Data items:

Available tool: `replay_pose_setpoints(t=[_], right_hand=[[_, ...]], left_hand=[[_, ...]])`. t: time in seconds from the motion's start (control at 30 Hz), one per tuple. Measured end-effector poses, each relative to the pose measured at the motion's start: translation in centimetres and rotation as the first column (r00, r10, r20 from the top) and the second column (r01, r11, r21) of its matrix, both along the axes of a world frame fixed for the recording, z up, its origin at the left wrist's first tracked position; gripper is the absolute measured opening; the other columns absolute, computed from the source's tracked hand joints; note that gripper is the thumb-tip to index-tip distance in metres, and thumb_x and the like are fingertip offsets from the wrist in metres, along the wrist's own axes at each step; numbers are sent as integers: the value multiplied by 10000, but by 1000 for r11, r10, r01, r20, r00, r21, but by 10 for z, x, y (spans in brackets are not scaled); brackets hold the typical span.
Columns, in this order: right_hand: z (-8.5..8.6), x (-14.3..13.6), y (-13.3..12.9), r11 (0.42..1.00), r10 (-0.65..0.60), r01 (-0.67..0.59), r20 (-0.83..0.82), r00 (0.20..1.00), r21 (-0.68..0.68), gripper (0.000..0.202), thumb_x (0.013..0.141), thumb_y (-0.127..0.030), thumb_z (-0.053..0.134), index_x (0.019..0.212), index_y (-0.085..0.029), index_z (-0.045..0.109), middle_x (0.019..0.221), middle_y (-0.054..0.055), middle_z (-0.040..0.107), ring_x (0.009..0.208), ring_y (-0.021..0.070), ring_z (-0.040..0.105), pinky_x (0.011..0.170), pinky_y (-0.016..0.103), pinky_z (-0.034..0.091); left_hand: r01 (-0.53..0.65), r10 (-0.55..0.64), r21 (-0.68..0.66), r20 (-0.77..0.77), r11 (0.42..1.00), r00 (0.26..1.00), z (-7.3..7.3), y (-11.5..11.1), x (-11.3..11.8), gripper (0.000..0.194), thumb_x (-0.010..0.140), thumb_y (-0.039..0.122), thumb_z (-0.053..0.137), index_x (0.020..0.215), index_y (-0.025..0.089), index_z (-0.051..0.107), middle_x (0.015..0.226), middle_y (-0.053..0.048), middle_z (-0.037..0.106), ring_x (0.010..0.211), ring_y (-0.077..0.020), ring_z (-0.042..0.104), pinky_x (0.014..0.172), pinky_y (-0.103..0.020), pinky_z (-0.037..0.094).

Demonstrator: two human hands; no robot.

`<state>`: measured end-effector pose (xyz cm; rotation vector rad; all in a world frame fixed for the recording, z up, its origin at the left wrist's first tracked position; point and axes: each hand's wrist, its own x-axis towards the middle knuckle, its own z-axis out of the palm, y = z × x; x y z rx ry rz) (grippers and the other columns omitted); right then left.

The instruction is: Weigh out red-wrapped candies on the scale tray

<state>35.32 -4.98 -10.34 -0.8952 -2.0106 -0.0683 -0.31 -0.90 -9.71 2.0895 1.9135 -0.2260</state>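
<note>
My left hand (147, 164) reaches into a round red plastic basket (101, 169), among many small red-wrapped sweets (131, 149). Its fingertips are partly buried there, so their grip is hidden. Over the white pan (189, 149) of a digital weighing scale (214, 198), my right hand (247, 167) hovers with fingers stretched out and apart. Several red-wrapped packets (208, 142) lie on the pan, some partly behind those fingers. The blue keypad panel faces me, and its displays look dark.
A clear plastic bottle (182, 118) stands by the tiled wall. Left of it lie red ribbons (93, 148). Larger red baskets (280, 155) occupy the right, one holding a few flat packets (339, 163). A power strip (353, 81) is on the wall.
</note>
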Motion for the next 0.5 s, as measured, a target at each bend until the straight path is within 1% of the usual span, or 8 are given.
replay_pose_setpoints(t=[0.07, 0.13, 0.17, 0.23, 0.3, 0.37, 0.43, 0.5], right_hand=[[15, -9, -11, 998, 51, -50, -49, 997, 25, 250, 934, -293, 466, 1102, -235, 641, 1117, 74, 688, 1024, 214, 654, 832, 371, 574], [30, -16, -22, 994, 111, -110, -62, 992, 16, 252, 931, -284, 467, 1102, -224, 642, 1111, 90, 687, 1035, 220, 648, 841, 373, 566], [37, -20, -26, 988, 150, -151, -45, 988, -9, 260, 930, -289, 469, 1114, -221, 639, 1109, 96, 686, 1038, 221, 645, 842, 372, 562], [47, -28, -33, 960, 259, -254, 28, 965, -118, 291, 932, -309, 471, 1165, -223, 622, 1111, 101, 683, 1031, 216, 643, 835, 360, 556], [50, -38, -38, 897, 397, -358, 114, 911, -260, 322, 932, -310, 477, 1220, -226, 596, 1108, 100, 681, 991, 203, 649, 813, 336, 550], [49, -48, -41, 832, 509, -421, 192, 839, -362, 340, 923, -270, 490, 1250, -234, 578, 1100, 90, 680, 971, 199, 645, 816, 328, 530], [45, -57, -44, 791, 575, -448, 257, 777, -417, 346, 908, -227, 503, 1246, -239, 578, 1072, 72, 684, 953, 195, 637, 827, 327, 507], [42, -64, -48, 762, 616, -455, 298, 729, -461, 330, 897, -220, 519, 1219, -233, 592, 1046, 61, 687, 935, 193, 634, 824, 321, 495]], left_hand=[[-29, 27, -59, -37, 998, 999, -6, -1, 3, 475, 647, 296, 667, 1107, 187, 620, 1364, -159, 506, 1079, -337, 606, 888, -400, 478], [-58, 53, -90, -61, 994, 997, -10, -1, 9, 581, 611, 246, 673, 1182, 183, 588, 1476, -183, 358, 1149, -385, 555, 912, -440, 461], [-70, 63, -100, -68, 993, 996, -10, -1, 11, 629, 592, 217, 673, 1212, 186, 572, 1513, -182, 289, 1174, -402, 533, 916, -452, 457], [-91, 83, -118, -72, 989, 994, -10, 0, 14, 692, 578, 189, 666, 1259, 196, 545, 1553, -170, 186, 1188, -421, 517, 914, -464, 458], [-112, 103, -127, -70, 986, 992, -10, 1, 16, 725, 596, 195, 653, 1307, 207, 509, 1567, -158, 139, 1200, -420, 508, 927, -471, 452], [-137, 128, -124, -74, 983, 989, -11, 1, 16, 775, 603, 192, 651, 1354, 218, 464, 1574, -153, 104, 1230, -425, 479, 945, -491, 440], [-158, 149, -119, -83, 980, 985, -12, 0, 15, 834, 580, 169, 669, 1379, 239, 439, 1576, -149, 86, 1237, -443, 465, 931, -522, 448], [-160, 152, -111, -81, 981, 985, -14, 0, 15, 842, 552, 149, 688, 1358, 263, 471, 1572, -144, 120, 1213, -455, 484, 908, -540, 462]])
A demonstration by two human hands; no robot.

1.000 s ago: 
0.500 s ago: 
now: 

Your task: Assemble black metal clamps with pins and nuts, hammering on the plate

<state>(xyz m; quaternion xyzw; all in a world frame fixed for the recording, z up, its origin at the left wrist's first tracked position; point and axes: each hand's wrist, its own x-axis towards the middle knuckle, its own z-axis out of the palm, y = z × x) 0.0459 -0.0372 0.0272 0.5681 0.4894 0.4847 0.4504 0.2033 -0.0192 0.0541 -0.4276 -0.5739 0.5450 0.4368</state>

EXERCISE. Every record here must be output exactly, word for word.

ANSWER AREA.
Available tool: `replay_pose_setpoints(t=[_], right_hand=[[_, ...]], left_hand=[[_, ...]])`. t: time in seconds from the motion's start (control at 30 Hz), one per tuple. Measured end-effector poses, each relative to the pose measured at the motion's start: translation in centimetres and rotation as the first column (r00, r10, r20 from the top) and the second column (r01, r11, r21) of its matrix, both along the axes of a world frame fixed for the recording, z up, its origin at the left wrist's first tracked position; gripper is the absolute measured opening; the other columns absolute, computed from the source's tracked hand joints; note that gripper is the thumb-tip to index-tip distance in metres, and thumb_x and the like are fingertip offsets from the wrist in metres, along the wrist's own axes at each step; numbers are sent as integers: the value multiplied by 10000, but by 1000 for r11, r10, r01, r20, r00, r21, but by 10 for z, x, y (spans in brackets are not scaled); brackets hold the typical span.
Columns, in this order: right_hand: z (-8.5..8.6), x (-14.3..13.6), y (-13.3..12.9), r11 (0.42..1.00), r10 (-0.65..0.60), r01 (-0.67..0.59), r20 (-0.83..0.82), r00 (0.20..1.00), r21 (-0.68..0.68), gripper (0.000..0.202), thumb_x (0.013..0.141), thumb_y (-0.127..0.030), thumb_z (-0.053..0.134), index_x (0.019..0.212), index_y (-0.085..0.029), index_z (-0.045..0.109), middle_x (0.019..0.221), middle_y (-0.054..0.055), middle_z (-0.040..0.107), ring_x (0.009..0.208), ring_y (-0.021..0.070), ring_z (-0.040..0.105), pinky_x (0.011..0.170), pinky_y (-0.016..0.103), pinky_z (-0.034..0.091); left_hand: r01 (-0.53..0.65), r10 (-0.55..0.64), r21 (-0.68..0.66), r20 (-0.77..0.77), r11 (0.42..1.00), r00 (0.26..1.00), z (-7.3..7.3), y (-11.5..11.1), x (-11.3..11.8), gripper (0.000..0.194), thumb_x (-0.010..0.140), thumb_y (-0.039..0.122), thumb_z (-0.053..0.137), index_x (0.020..0.215), index_y (-0.025..0.089), index_z (-0.051..0.107), middle_x (0.015..0.226), middle_y (-0.053..0.048), middle_z (-0.037..0.106), ring_x (0.010..0.211), ring_y (-0.077..0.020), ring_z (-0.042..0.104), pinky_x (0.014..0.172), pinky_y (-0.103..0.020), pinky_z (-0.037..0.094).

Demonstrator: two human hands; no robot.

`<state>`: measured end-effector pose (xyz cm; rotation vector rad; all in a world frame fixed for the recording, z up, its origin at the left wrist's first tracked position; point and axes: each hand's wrist, its own x-axis towards the middle knuckle, its own z-axis out of the palm, y = z × x; x y z rx ry rz) (grippers and the other columns omitted); right then left.

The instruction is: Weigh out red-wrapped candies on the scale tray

<state>35.32 -4.98 -10.34 -0.8952 -2.0106 -0.0683 -0.31 -0.90 -9.71 2.0895 1.9135 -0.2260</state>
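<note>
My left hand (147, 164) reaches into a round red plastic basket (101, 169), among many small red-wrapped sweets (131, 149). Its fingertips are partly buried there, so their grip is hidden. Over the white pan (189, 149) of a digital weighing scale (214, 198), my right hand (247, 167) hovers with fingers stretched out and apart. Several red-wrapped packets (208, 142) lie on the pan, some partly behind those fingers. The blue keypad panel faces me, and its displays look dark.
A clear plastic bottle (182, 118) stands by the tiled wall. Left of it lie red ribbons (93, 148). Larger red baskets (280, 155) occupy the right, one holding a few flat packets (339, 163). A power strip (353, 81) is on the wall.
</note>
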Motion for the next 0.5 s, as measured, a target at each bend until the straight path is within 1% of the usual span, or 8 are given.
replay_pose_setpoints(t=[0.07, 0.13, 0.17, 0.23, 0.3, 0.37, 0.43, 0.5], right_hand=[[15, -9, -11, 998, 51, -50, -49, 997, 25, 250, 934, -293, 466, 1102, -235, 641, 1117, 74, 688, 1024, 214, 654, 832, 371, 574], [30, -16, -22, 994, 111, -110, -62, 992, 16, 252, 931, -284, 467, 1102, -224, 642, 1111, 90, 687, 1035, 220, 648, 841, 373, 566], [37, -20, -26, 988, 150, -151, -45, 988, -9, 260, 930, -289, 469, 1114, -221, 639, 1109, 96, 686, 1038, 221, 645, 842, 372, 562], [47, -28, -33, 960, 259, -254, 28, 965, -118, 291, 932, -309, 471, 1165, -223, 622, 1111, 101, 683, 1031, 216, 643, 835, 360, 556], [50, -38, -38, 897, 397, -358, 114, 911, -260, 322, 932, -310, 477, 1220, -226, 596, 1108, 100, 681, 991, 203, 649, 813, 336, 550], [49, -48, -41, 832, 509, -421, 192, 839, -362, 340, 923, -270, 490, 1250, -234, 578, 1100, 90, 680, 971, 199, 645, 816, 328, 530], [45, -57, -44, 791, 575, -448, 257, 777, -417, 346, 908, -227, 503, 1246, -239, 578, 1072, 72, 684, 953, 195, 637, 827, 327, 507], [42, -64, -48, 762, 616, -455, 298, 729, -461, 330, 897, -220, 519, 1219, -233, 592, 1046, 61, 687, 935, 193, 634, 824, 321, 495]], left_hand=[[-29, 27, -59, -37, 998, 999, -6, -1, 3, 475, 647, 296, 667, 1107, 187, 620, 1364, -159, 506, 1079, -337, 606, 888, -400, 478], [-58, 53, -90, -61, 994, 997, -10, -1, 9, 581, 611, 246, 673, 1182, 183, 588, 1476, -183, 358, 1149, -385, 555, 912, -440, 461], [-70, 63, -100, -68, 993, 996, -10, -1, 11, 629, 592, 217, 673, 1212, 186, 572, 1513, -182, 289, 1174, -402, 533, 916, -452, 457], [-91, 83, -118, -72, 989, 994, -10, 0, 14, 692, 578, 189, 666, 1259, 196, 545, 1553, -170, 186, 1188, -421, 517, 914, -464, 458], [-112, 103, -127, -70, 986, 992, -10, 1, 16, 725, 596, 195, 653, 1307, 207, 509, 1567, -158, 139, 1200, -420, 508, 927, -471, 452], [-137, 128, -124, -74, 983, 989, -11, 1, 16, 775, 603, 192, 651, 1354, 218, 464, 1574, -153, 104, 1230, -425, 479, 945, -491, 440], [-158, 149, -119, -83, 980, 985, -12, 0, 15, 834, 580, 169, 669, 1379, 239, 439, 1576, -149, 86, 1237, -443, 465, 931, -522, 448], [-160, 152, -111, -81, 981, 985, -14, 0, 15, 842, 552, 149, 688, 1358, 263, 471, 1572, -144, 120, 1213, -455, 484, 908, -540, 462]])
A demonstration by two human hands; no robot.

1.000 s ago: 
0.500 s ago: 
now: 

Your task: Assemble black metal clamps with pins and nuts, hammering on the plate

<state>(xyz m; quaternion xyzw; all in a world frame fixed for the recording, z up, its origin at the left wrist's first tracked position; point and axes: each hand's wrist, its own x-axis towards the middle knuckle, its own z-axis out of the palm, y = z × x) 0.0459 -0.0372 0.0272 0.5681 0.4894 0.4847 0.4504 0.2033 -0.0192 0.0541 -0.4276 -0.5739 0.5450 0.4368</state>

This output is now finished.